The second part of the book is a set of Stations of the Cross devised by Archdeacon Miller and using the writings of Congreve. The quotations from Congreve are in places a little long for liturgically celebrated Stations in my opinion but the texts are deeply moving and worth reading. They might be well suited for a longer devotion on Good Friday or for use at home. I have used them in church during Holy Hour and have found them readable and re-readable. Miller’s commentary on each passage is helpful and points the reader to deeper reflection on the theme.

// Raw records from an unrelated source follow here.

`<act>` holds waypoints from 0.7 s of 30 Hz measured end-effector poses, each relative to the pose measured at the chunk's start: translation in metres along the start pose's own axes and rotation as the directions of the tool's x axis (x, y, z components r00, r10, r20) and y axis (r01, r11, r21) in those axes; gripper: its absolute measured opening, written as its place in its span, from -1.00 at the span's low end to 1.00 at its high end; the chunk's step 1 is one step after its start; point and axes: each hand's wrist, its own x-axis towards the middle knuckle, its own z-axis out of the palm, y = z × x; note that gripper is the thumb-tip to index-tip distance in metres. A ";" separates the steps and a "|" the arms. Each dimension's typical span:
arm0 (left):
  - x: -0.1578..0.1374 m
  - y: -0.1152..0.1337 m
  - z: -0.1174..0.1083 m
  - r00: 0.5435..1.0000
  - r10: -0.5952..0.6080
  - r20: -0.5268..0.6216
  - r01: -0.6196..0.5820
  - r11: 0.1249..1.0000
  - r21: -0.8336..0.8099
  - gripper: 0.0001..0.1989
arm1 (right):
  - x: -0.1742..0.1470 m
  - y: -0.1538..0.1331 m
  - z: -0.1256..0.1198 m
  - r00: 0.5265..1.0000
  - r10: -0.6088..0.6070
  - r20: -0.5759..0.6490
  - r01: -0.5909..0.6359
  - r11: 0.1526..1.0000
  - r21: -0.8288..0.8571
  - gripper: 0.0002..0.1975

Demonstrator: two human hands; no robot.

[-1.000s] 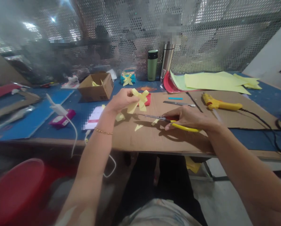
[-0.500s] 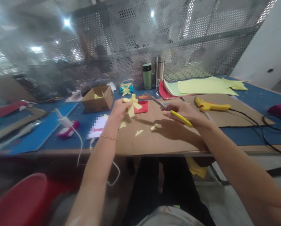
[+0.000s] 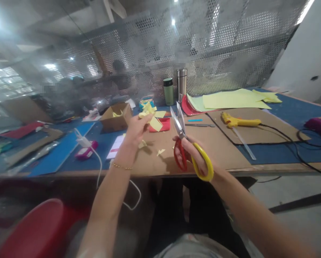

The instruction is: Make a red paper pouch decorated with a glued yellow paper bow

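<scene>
My left hand (image 3: 139, 128) pinches a yellow paper flower (image 3: 155, 123) with strip-like petals, raised above the cardboard sheet (image 3: 219, 154). In my right hand (image 3: 196, 152) is a pair of scissors (image 3: 181, 133) with one red and one yellow handle loop. Its blades point up and away from me, slightly apart, and do not touch the paper. Behind the flower lies a red piece (image 3: 164, 124), partly hidden. Small yellow scraps (image 3: 161, 152) are scattered on the cardboard between my hands.
Right of the cardboard lies a yellow glue gun (image 3: 241, 121) with a glue stick and black cord. An open cardboard box (image 3: 114, 120) stands left, a green tumbler (image 3: 168, 92) and steel flask (image 3: 181, 84) behind. A craft knife (image 3: 200, 125) and a white-corded purple device (image 3: 86, 150) also lie there.
My right hand has turned the scissors from pointing left to pointing upward, showing both handle loops and parted blades. The paper flower has tilted in my left hand. The view has shifted slightly.
</scene>
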 end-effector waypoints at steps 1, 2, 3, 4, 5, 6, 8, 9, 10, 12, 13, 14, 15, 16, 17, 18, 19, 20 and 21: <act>-0.006 0.003 -0.001 1.000 0.014 -0.002 -0.014 1.000 -0.005 -0.78 | -0.007 0.005 0.005 1.000 0.022 -0.011 -0.022 1.000 0.019 -0.29; -0.013 0.005 -0.003 1.000 0.028 -0.007 -0.028 1.000 -0.010 -0.77 | -0.015 0.010 0.009 0.999 0.043 -0.016 -0.043 0.999 0.034 -0.28; -0.019 0.006 -0.004 0.999 0.041 -0.018 -0.041 0.999 -0.012 -0.75 | -0.023 0.016 0.013 0.998 0.058 -0.015 -0.057 0.997 0.049 -0.28; -0.026 0.008 -0.005 0.998 0.054 -0.032 -0.054 0.998 -0.012 -0.73 | -0.031 0.022 0.017 0.997 0.070 -0.013 -0.069 0.996 0.062 -0.29; -0.032 0.009 -0.006 0.997 0.070 -0.046 -0.070 0.997 -0.012 -0.71 | -0.039 0.027 0.020 0.996 0.083 -0.007 -0.083 0.994 0.073 -0.30; -0.039 0.010 -0.006 0.994 0.090 -0.060 -0.091 0.996 -0.009 -0.70 | -0.047 0.033 0.023 0.995 0.095 -0.003 -0.095 0.993 0.076 -0.31; -0.050 0.011 -0.004 0.986 0.141 -0.091 -0.141 0.990 0.005 -0.70 | -0.060 0.043 0.029 0.994 0.111 0.001 -0.111 0.991 0.077 -0.33; -0.055 0.011 -0.002 0.980 0.165 -0.108 -0.165 0.986 0.015 -0.70 | -0.066 0.048 0.032 0.993 0.114 -0.003 -0.113 0.991 0.071 -0.33; -0.060 0.011 0.000 0.974 0.188 -0.124 -0.186 0.982 0.024 -0.71 | -0.069 0.052 0.035 0.993 0.114 -0.006 -0.114 0.991 0.064 -0.33; -0.070 0.010 0.006 0.961 0.227 -0.160 -0.223 0.974 0.039 -0.71 | -0.073 0.059 0.041 0.994 0.111 -0.004 -0.111 0.993 0.046 -0.35; -0.074 0.009 0.010 0.954 0.242 -0.177 -0.238 0.970 0.045 -0.72 | -0.073 0.062 0.043 0.994 0.107 0.000 -0.107 0.993 0.041 -0.35; -0.078 0.007 0.013 0.947 0.255 -0.193 -0.250 0.967 0.052 -0.73 | -0.072 0.065 0.046 0.995 0.102 0.002 -0.102 0.994 0.040 -0.36; -0.082 0.005 0.016 0.942 0.263 -0.209 -0.256 0.965 0.058 -0.74 | -0.071 0.067 0.048 0.995 0.098 0.004 -0.098 0.994 0.041 -0.37; -0.086 0.003 0.019 0.938 0.265 -0.225 -0.258 0.964 0.062 -0.76 | -0.069 0.070 0.049 0.996 0.094 0.002 -0.094 0.995 0.043 -0.38; -0.089 0.000 0.021 0.934 0.264 -0.239 -0.256 0.965 0.065 -0.77 | -0.068 0.072 0.050 0.996 0.088 -0.002 -0.088 0.995 0.045 -0.38; -0.093 -0.003 0.022 0.931 0.261 -0.254 -0.252 0.965 0.067 -0.77 | -0.066 0.073 0.051 0.997 0.080 -0.005 -0.080 0.996 0.046 -0.40; -0.095 -0.007 0.023 0.928 0.259 -0.269 -0.249 0.966 0.069 -0.77 | -0.065 0.075 0.052 0.998 0.069 -0.010 -0.069 0.997 0.046 -0.41; -0.098 -0.011 0.023 0.924 0.258 -0.282 -0.248 0.966 0.072 -0.76 | -0.064 0.076 0.052 0.998 0.055 -0.015 -0.054 0.997 0.045 -0.43; -0.100 -0.014 0.023 0.921 0.258 -0.291 -0.246 0.966 0.075 -0.75 | -0.063 0.077 0.052 0.999 0.041 -0.019 -0.040 0.998 0.044 -0.44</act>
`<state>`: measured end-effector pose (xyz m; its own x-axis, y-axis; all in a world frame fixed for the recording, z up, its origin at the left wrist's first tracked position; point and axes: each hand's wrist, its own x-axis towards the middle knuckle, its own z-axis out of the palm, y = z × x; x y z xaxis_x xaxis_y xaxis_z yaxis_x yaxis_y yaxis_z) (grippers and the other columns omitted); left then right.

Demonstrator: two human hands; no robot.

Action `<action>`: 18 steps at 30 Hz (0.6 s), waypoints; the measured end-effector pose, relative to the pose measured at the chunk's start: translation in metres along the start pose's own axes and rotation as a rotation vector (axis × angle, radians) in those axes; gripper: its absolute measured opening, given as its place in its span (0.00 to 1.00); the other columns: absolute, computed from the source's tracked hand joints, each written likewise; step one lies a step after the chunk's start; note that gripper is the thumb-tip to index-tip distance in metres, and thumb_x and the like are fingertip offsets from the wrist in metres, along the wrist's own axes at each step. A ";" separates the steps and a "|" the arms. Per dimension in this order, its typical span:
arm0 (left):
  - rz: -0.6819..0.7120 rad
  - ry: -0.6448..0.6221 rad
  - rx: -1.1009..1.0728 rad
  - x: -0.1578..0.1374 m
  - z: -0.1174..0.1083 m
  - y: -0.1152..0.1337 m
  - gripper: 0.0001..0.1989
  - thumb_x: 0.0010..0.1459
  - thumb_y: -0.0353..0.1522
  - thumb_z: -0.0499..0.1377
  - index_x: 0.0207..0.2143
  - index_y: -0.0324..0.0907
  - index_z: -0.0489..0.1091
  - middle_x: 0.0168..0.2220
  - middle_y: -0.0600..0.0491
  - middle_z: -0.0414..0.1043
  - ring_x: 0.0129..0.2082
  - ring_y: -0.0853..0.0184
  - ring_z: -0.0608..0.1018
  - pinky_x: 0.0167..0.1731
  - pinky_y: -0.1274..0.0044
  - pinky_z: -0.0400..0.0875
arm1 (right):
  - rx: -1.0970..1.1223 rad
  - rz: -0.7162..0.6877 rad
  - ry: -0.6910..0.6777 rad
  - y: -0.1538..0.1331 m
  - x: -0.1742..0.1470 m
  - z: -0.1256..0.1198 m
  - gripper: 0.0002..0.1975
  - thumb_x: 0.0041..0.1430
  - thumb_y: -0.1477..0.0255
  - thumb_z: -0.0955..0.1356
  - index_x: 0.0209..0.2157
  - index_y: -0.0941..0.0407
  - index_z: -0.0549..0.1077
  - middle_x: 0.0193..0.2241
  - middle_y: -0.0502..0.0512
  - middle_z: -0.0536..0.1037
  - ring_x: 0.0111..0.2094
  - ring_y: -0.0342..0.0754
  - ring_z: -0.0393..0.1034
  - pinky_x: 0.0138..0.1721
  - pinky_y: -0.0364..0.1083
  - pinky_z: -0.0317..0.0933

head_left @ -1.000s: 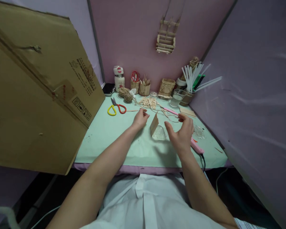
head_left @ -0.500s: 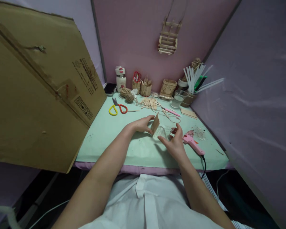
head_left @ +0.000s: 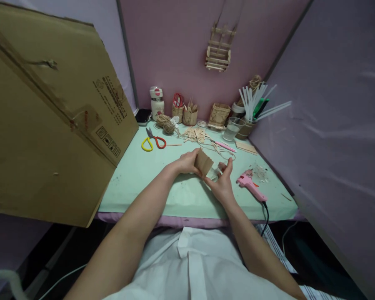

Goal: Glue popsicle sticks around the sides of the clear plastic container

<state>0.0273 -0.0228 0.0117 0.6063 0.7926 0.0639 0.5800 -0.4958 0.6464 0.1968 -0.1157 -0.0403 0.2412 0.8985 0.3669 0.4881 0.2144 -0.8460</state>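
Observation:
A small tan panel of flat wooden sticks [head_left: 203, 162] stands tilted above the table, its broad ribbed side toward me. My left hand [head_left: 189, 161] grips it by the left edge, fingers behind and thumb low. Close on the right, my right hand [head_left: 221, 183] curves around a clear plastic container [head_left: 213, 173], thumb stretched to the panel's lower corner and fingers on the far side. The panel covers part of the container, so whether the two touch is hard to see. A pink glue gun [head_left: 251, 187] lies to the right of my right hand.
Scissors [head_left: 154, 141], loose sticks [head_left: 195, 134], a pink pen-like tool [head_left: 225, 146] and a twine ball [head_left: 168, 127] lie farther back. A glass of water [head_left: 233, 128] stands near a holder of white glue sticks [head_left: 251, 102]. A large cardboard sheet [head_left: 59, 125] borders the left.
The panel has turned so its broad side faces me. My right hand has moved left, away from the glue gun, bringing its thumb up to the panel.

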 end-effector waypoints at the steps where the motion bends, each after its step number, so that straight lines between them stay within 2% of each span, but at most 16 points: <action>1: -0.013 -0.005 0.032 0.000 0.000 0.001 0.58 0.33 0.41 0.72 0.65 0.39 0.49 0.57 0.40 0.66 0.58 0.45 0.69 0.56 0.60 0.64 | -0.037 -0.019 0.006 0.000 0.000 0.001 0.62 0.46 0.54 0.74 0.68 0.56 0.30 0.63 0.72 0.54 0.62 0.60 0.57 0.59 0.61 0.58; 7: -0.029 -0.003 0.136 -0.002 0.003 0.006 0.57 0.35 0.45 0.71 0.64 0.37 0.49 0.56 0.39 0.68 0.58 0.45 0.69 0.57 0.61 0.62 | -0.172 -0.046 0.047 -0.002 0.000 0.005 0.61 0.47 0.59 0.73 0.69 0.58 0.30 0.63 0.73 0.54 0.61 0.60 0.60 0.59 0.60 0.58; 18: 0.000 0.023 0.166 -0.001 0.007 0.003 0.51 0.37 0.46 0.70 0.60 0.37 0.53 0.53 0.39 0.70 0.56 0.46 0.70 0.57 0.60 0.60 | -0.179 0.008 0.078 -0.010 -0.001 0.005 0.56 0.50 0.60 0.70 0.69 0.60 0.32 0.62 0.73 0.59 0.59 0.60 0.63 0.56 0.60 0.61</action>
<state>0.0324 -0.0278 0.0085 0.5950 0.7995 0.0822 0.6630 -0.5460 0.5122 0.1879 -0.1172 -0.0343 0.3069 0.8658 0.3953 0.6255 0.1296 -0.7694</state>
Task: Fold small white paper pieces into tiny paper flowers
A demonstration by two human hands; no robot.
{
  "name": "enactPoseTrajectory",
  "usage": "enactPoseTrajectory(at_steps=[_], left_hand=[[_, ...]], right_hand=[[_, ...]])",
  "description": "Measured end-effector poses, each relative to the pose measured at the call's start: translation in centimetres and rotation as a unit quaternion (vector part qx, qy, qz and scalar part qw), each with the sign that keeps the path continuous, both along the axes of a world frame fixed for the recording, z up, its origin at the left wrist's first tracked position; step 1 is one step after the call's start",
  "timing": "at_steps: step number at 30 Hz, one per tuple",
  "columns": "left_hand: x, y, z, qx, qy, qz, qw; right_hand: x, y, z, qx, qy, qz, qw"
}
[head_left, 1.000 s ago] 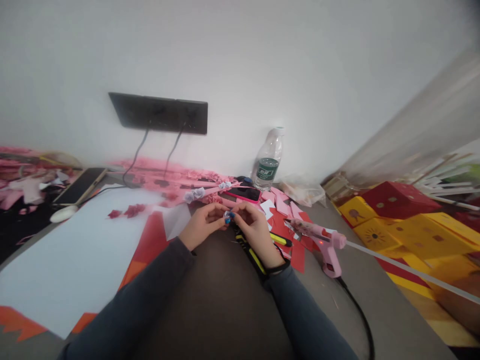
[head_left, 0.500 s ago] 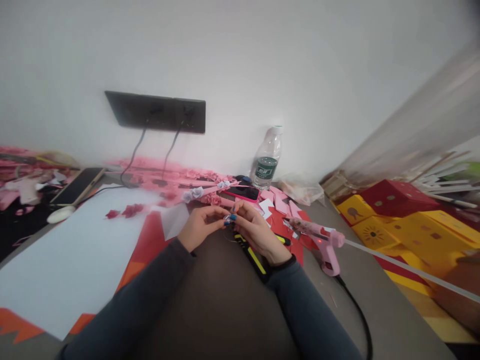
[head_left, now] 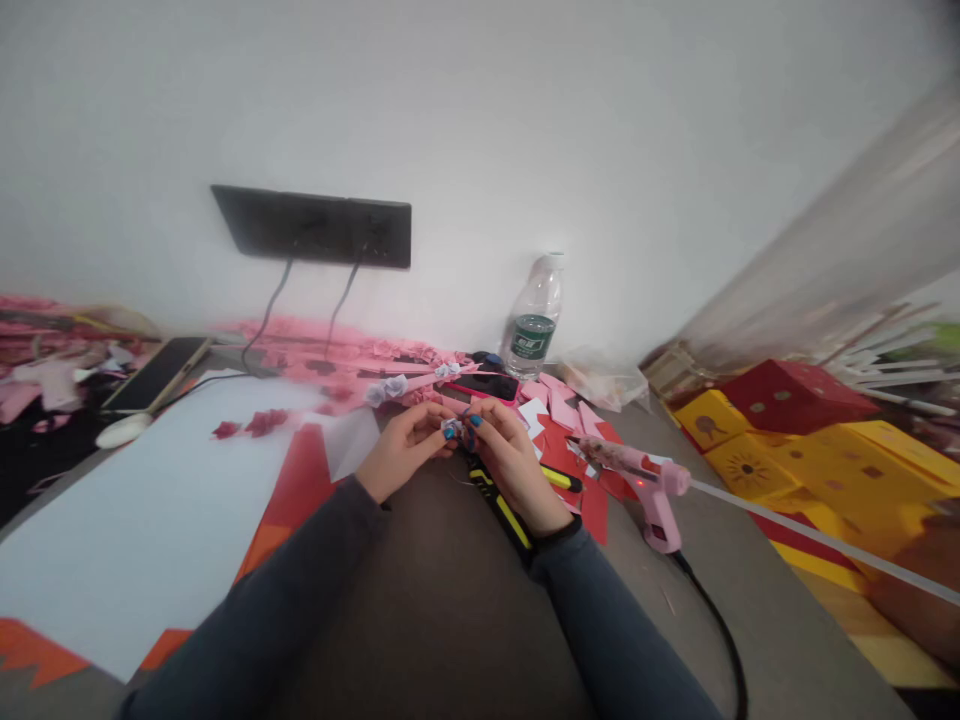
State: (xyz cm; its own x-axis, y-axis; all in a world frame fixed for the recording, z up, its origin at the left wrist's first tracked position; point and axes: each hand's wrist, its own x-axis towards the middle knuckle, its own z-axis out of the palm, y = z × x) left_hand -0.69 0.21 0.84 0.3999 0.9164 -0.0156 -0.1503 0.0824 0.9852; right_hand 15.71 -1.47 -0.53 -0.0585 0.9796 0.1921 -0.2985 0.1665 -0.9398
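Note:
Both hands meet over the middle of the table, fingertips pinched around a small white paper flower (head_left: 451, 428). My left hand (head_left: 405, 448) grips it from the left, and my right hand (head_left: 511, 460) holds its right side; the fingers hide part of it. Beneath my right hand lie scissors with black and yellow handles (head_left: 501, 508). Just beyond the hands, white paper flowers (head_left: 388, 389) sit on a pink strip. A pink glue gun (head_left: 651, 485) with a long glue stick rests to the right, a small red light showing on it.
White paper (head_left: 150, 500) covers the left, over red and orange sheets. Pink and red scraps (head_left: 559, 408), a phone (head_left: 487, 386) and a water bottle (head_left: 534, 320) stand or lie behind. Yellow and red boxes (head_left: 810, 450) are at right. The glue gun's black cord (head_left: 716, 620) trails forward.
My fingers have shifted slightly around the white paper flower, and more of it shows between them. The things on the table look unmoved.

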Motion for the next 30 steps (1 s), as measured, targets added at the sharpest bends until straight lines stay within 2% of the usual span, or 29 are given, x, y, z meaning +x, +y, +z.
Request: enactPoseTrajectory(at_steps=[4, 8, 11, 16, 20, 25, 30], left_hand=[[0.0, 0.0, -0.1, 0.001, 0.011, -0.001, 1.0], [-0.1, 0.2, -0.3, 0.031, 0.035, -0.012, 0.999], [-0.2, 0.3, -0.5, 0.056, 0.04, -0.017, 0.997], [-0.3, 0.3, -0.5, 0.087, 0.05, 0.019, 0.995], [-0.4, 0.2, -0.2, 0.1, 0.063, 0.028, 0.993], [-0.4, 0.2, 0.2, 0.076, 0.034, 0.018, 0.996], [-0.3, 0.0, 0.6, 0.045, 0.005, -0.001, 0.999]], right_hand=[[0.1, 0.1, 0.0, 0.072, -0.09, -0.07, 0.991], [0.1, -0.3, 0.5, 0.14, -0.219, -0.085, 0.962], [0.1, -0.5, 0.6, 0.159, -0.269, -0.09, 0.946], [0.2, -0.4, 0.6, 0.149, -0.277, -0.095, 0.944], [0.3, -0.4, 0.7, 0.113, -0.236, -0.058, 0.963], [0.2, -0.3, 0.6, 0.015, -0.103, 0.034, 0.994], [-0.1, -0.8, 1.0, -0.045, 0.056, 0.11, 0.991]])
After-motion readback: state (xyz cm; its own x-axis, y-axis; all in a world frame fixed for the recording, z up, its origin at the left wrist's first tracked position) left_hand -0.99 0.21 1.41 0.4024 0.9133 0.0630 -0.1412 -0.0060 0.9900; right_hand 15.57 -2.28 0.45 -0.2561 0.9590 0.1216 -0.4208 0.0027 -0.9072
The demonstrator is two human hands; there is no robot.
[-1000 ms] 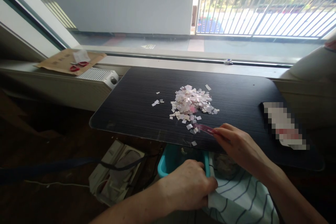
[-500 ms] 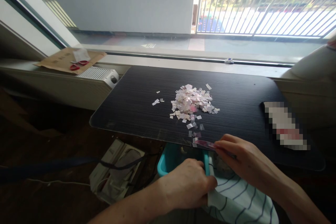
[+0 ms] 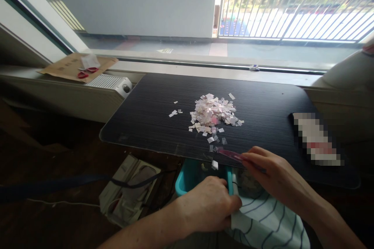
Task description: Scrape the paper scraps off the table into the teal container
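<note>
A heap of small white and pinkish paper scraps [image 3: 212, 111] lies mid-table, with a few loose pieces trailing toward the near edge. My right hand [image 3: 263, 165] is closed on a flat, see-through pink strip-like tool [image 3: 230, 154], whose tip is among those stray pieces; its exact kind is unclear. Just past the table edge, a white scrap [image 3: 215, 165] shows over the turquoise bin [image 3: 181, 181]. My left hand [image 3: 212, 202] is closed around the bin's right rim, its fingertips partly hidden. Striped pale green cloth [image 3: 271, 221] lies right beside it.
The dark tabletop [image 3: 140, 113] meets a window sill. A blurred-out flat object [image 3: 317, 138] lies on its right side. Red-handled scissors [image 3: 87, 72] rest on a brown envelope [image 3: 64, 66] at left. Below stands an open box [image 3: 131, 190] with a cable and strap nearby.
The pink tool in my right hand has shifted slightly away from the table edge. A white scrap has gone over the edge above the bin. My left hand stays put.
</note>
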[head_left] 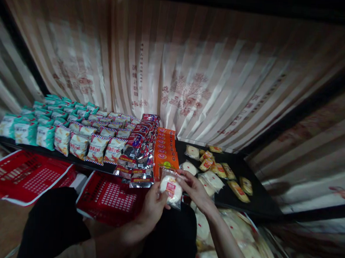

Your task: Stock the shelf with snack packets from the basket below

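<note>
A round white cracker in a clear plastic packet [171, 188], with a red and white label, is held up in front of my knees. My left hand [152, 205] grips its lower left side, the thumb across the front. At the packet's upper right edge, the fingers of my right hand [196, 189] pinch the plastic. Just behind it lie orange packets [167, 148] in an overlapping row. Similar round white packets [211, 181] and several small yellow packets [239, 191] are scattered on the black shelf [261, 200] to the right.
Teal and white snack bags [26, 131], striped snack bags [97, 147] and dark red-purple packets [139, 142] stand in rows at left. Red baskets [118, 195] sit below the shelf. More round packets [242, 234] fill a container at lower right. A patterned curtain [193, 68] hangs behind.
</note>
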The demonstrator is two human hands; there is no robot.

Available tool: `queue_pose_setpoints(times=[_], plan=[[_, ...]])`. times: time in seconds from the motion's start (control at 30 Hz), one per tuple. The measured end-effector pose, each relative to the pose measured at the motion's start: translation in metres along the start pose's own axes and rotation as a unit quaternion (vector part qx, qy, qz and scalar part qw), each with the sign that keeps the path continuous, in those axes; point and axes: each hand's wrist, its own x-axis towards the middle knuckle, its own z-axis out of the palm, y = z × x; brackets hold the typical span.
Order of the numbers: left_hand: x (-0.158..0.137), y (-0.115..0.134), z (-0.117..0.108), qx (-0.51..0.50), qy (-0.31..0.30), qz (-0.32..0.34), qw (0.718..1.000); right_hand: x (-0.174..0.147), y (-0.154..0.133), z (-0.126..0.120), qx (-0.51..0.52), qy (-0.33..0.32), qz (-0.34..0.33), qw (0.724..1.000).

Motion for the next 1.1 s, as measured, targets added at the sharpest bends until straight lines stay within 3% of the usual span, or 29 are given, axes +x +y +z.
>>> queue_pose_setpoints(times=[0.3,0.57,0.7,0.9,1.0,1.1], plan=[[0.002,0.001,0.008,-0.027,-0.008,-0.01,1.0,-0.006,0.005,0.001,0.09,0.057,0.066,0.992],[0.013,0.009,0.017,-0.044,0.008,-0.076,0.996,-0.001,0.014,-0.004,0.142,0.096,0.046,0.984],[0.024,0.015,0.024,-0.06,0.013,-0.06,0.996,0.002,0.022,-0.008,0.168,0.087,0.05,0.981],[0.049,0.017,0.033,-0.054,0.04,-0.067,0.995,0.014,0.035,-0.014,0.14,0.074,0.051,0.986],[0.063,0.02,0.036,-0.04,0.064,-0.05,0.996,0.031,0.051,-0.021,0.089,0.121,0.018,0.989],[0.073,0.023,0.037,-0.042,0.084,-0.039,0.995,0.051,0.071,-0.029,-0.036,0.177,-0.005,0.984]])
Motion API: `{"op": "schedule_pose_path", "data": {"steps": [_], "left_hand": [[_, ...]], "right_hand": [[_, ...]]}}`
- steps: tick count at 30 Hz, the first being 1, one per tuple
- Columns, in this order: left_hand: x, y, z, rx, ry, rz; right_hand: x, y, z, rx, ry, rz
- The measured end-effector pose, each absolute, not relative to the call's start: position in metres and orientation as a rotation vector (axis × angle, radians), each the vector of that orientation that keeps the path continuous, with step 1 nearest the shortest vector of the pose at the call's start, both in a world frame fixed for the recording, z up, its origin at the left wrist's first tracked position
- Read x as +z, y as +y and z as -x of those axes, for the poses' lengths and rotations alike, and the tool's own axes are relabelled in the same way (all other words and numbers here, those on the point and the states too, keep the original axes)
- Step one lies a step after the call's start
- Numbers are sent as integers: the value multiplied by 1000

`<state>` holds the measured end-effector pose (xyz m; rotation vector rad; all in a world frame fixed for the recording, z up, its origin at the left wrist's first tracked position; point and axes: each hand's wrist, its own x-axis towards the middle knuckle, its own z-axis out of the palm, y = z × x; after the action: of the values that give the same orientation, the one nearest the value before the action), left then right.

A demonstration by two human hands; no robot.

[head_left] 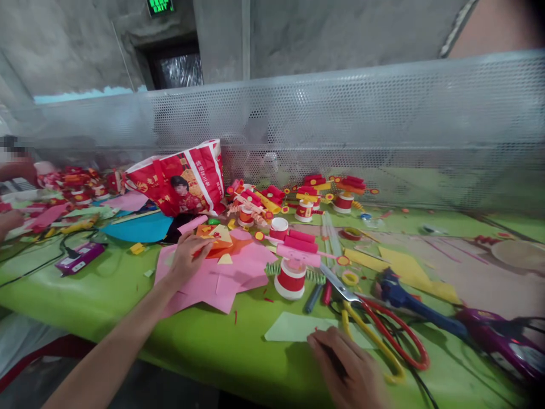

This volume shows how Anglicans and Roman Catholics can speak to each other in prayer and theology. The Catholic League is to be thanked for bringing them together and Archdeacon Miller is to be praised for bringing to Anglican and Roman Catholics alike the writings of one of the unsung theologians of our movement.

Bede Wear


Prejudice at the Heart of the Church

Julia Ogilvy

Bloomsbury, 224pp, pbk


I FOUND this a very difficult book to review because I am not a supporter of the ordination of women. Why then bother to review it? Because it contains interviews with some very interesting and significant women, most of them already ordained, and no doubt some are in the running for bishops, so it is good to know what they have been through. It must be said, too, that we who oppose the ordination of women have been through some pretty horrible times as well. It may well be that those sad times are past.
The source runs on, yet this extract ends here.